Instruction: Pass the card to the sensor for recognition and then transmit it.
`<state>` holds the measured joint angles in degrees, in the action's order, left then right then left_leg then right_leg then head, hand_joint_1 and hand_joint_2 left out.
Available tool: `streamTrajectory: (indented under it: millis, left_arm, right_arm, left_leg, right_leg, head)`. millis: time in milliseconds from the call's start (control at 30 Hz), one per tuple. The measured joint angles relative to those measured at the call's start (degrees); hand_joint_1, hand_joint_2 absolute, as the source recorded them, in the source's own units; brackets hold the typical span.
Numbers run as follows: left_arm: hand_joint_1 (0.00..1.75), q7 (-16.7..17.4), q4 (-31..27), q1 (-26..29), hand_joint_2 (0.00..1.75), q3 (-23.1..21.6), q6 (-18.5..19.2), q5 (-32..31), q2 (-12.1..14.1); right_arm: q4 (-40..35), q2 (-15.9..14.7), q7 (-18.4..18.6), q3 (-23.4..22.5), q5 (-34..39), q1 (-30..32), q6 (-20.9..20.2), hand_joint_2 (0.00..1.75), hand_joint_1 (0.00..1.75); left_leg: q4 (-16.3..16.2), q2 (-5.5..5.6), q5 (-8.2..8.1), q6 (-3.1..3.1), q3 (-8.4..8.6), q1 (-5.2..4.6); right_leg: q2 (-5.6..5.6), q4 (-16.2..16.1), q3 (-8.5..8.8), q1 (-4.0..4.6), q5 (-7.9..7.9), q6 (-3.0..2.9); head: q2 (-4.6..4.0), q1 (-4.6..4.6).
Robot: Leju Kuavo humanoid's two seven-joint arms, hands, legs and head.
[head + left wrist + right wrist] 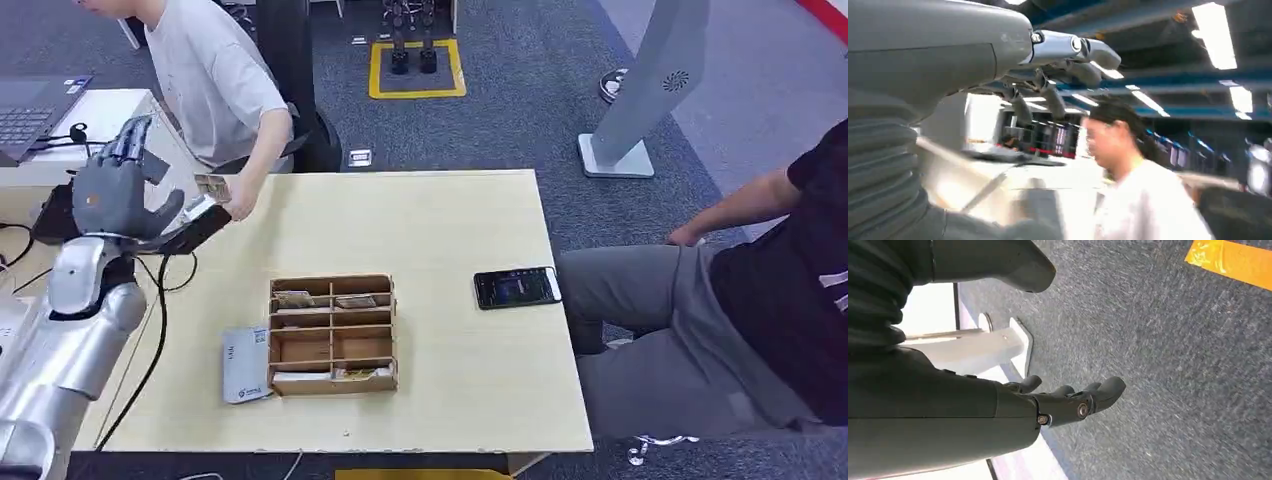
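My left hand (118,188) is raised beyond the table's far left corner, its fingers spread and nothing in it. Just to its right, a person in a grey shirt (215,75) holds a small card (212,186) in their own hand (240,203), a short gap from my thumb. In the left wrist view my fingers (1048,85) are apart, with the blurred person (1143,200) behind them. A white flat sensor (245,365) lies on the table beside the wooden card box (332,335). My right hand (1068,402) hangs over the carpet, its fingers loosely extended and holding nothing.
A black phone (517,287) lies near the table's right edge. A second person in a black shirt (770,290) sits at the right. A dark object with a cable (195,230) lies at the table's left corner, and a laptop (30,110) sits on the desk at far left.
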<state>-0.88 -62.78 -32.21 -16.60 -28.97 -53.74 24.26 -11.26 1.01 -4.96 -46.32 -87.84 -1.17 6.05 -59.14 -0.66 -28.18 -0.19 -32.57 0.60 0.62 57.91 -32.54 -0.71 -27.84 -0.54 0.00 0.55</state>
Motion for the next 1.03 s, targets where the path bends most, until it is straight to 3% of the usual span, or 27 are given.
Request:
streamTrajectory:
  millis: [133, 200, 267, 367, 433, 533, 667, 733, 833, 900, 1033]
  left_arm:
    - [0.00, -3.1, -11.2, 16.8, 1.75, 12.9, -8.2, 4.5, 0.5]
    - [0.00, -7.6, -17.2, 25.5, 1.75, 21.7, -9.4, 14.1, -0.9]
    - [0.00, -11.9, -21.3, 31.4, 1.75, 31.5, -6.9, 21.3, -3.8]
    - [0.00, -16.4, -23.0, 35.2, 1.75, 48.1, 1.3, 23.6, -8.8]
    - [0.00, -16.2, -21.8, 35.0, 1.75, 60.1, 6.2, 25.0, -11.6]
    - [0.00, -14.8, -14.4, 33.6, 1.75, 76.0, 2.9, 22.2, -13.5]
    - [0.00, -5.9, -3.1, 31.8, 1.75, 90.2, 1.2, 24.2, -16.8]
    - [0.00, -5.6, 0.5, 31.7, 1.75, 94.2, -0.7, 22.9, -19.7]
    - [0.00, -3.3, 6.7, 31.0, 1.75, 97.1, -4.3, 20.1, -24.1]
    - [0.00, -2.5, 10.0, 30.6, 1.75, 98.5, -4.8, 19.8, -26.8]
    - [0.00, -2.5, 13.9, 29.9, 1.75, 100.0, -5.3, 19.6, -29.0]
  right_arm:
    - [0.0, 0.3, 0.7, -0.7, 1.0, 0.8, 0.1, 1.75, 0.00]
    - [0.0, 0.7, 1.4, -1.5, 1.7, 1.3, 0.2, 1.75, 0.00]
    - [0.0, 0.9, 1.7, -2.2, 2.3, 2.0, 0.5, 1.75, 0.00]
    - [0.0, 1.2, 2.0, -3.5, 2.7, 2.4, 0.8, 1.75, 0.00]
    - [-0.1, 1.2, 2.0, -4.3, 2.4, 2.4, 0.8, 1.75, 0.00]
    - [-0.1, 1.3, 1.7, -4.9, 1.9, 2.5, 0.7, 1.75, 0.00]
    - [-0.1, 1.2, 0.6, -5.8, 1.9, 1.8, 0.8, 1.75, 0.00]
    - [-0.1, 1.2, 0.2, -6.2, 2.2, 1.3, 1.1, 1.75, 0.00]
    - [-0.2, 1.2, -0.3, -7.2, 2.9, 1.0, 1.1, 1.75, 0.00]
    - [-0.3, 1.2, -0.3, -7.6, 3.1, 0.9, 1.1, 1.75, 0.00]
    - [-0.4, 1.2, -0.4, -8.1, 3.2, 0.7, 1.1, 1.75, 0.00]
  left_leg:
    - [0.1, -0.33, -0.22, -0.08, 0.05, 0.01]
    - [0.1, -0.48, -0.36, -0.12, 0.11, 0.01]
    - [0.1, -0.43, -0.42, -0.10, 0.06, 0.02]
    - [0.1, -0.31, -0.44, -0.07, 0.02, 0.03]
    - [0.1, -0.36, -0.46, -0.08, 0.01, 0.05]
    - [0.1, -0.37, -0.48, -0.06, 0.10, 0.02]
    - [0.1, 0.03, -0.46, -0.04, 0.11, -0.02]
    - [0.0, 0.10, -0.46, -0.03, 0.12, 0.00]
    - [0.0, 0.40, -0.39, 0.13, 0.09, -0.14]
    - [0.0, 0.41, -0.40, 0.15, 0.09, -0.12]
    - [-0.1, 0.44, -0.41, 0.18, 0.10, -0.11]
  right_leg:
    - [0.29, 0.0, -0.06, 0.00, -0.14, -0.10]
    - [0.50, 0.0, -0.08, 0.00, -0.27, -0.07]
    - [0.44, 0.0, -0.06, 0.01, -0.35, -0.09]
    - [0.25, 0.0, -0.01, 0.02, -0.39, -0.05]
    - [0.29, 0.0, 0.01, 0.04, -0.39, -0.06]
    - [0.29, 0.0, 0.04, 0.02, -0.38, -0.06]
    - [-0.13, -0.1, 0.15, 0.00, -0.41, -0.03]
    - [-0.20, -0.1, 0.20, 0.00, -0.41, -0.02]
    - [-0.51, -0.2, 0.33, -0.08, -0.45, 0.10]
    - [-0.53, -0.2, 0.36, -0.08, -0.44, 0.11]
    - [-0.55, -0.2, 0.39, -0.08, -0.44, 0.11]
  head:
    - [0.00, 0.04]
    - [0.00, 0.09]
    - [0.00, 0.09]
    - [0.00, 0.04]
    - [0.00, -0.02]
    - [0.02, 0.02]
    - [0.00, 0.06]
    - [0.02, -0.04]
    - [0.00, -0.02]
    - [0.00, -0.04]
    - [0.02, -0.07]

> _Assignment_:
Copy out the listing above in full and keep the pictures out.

> _Answer box_:
Instruction: Pass the card to the sensor for recognition and then transmit it.
`<state>` holds the measured joint angles in degrees, in the action's order, left then right then left_leg then right_leg then head, hand_joint_1 and hand_joint_2 left out.
Available tool: `streamTrajectory: (indented under it: millis, left_arm, right_arm, left_leg, right_leg, head)`. millis: time in milliseconds from the call's start (control at 30 Hz), one per tuple. The measured joint angles relative to those measured at the call's start (degrees); hand_joint_1, hand_joint_2 absolute, as the source recorded them, in the source's own units; brackets hold the typical span.
Numbers run as follows: left_arm: hand_joint_1 (0.00..1.75), q7 (-16.7..17.4), q4 (-31..27), q1 (-26..29), hand_joint_2 (0.00..1.75), q3 (-23.1..21.6), q6 (-18.5..19.2), q5 (-32..31), q2 (-12.1..14.1); right_arm: q4 (-40..35), q2 (-15.9..14.7), q7 (-18.4..18.6), q3 (-23.4..22.5), q5 (-34..39), q1 (-30..32), q6 (-20.9..20.2), hand_joint_2 (0.00..1.75), hand_joint_1 (0.00..1.75); left_leg: q4 (-16.3..16.2), q2 (-5.5..5.6), q5 (-8.2..8.1), q6 (-3.1..3.1), q3 (-8.4..8.6), q1 (-5.2..4.6); right_leg: q2 (-5.6..5.6), q4 (-16.2..16.1), q3 (-8.5..8.8), q1 (-4.0..4.6), q5 (-7.9..7.9), q6 (-3.0..2.9); head: q2 (-4.6..4.0), q1 (-4.6..4.6).
Robot: Leju Kuavo humanoid's two seven-joint arms, hands, legs and head.
[head + left wrist + right wrist] 
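My left hand (118,188) is raised beyond the table's far left corner, its fingers spread and nothing in it. Just to its right, a person in a grey shirt (215,75) holds a small card (212,186) in their own hand (240,203), a short gap from my thumb. In the left wrist view my fingers (1048,85) are apart, with the blurred person (1143,200) behind them. A white flat sensor (245,365) lies on the table beside the wooden card box (332,335). My right hand (1068,402) hangs over the carpet, its fingers loosely extended and holding nothing.
A black phone (517,287) lies near the table's right edge. A second person in a black shirt (770,290) sits at the right. A dark object with a cable (195,230) lies at the table's left corner, and a laptop (30,110) sits on the desk at far left.
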<state>-0.88 -62.78 -32.21 -16.60 -28.97 -53.74 24.26 -11.26 1.01 -4.96 -46.32 -87.84 -1.17 6.05 -59.14 -0.66 -28.18 -0.19 -32.57 0.60 0.62 57.91 -32.54 -0.71 -27.84 -0.54 0.00 0.55</state>
Motion for the next 1.03 s, targets where the path bends most, until it is straight to 3% of the usual span, or 27 are given.
Request:
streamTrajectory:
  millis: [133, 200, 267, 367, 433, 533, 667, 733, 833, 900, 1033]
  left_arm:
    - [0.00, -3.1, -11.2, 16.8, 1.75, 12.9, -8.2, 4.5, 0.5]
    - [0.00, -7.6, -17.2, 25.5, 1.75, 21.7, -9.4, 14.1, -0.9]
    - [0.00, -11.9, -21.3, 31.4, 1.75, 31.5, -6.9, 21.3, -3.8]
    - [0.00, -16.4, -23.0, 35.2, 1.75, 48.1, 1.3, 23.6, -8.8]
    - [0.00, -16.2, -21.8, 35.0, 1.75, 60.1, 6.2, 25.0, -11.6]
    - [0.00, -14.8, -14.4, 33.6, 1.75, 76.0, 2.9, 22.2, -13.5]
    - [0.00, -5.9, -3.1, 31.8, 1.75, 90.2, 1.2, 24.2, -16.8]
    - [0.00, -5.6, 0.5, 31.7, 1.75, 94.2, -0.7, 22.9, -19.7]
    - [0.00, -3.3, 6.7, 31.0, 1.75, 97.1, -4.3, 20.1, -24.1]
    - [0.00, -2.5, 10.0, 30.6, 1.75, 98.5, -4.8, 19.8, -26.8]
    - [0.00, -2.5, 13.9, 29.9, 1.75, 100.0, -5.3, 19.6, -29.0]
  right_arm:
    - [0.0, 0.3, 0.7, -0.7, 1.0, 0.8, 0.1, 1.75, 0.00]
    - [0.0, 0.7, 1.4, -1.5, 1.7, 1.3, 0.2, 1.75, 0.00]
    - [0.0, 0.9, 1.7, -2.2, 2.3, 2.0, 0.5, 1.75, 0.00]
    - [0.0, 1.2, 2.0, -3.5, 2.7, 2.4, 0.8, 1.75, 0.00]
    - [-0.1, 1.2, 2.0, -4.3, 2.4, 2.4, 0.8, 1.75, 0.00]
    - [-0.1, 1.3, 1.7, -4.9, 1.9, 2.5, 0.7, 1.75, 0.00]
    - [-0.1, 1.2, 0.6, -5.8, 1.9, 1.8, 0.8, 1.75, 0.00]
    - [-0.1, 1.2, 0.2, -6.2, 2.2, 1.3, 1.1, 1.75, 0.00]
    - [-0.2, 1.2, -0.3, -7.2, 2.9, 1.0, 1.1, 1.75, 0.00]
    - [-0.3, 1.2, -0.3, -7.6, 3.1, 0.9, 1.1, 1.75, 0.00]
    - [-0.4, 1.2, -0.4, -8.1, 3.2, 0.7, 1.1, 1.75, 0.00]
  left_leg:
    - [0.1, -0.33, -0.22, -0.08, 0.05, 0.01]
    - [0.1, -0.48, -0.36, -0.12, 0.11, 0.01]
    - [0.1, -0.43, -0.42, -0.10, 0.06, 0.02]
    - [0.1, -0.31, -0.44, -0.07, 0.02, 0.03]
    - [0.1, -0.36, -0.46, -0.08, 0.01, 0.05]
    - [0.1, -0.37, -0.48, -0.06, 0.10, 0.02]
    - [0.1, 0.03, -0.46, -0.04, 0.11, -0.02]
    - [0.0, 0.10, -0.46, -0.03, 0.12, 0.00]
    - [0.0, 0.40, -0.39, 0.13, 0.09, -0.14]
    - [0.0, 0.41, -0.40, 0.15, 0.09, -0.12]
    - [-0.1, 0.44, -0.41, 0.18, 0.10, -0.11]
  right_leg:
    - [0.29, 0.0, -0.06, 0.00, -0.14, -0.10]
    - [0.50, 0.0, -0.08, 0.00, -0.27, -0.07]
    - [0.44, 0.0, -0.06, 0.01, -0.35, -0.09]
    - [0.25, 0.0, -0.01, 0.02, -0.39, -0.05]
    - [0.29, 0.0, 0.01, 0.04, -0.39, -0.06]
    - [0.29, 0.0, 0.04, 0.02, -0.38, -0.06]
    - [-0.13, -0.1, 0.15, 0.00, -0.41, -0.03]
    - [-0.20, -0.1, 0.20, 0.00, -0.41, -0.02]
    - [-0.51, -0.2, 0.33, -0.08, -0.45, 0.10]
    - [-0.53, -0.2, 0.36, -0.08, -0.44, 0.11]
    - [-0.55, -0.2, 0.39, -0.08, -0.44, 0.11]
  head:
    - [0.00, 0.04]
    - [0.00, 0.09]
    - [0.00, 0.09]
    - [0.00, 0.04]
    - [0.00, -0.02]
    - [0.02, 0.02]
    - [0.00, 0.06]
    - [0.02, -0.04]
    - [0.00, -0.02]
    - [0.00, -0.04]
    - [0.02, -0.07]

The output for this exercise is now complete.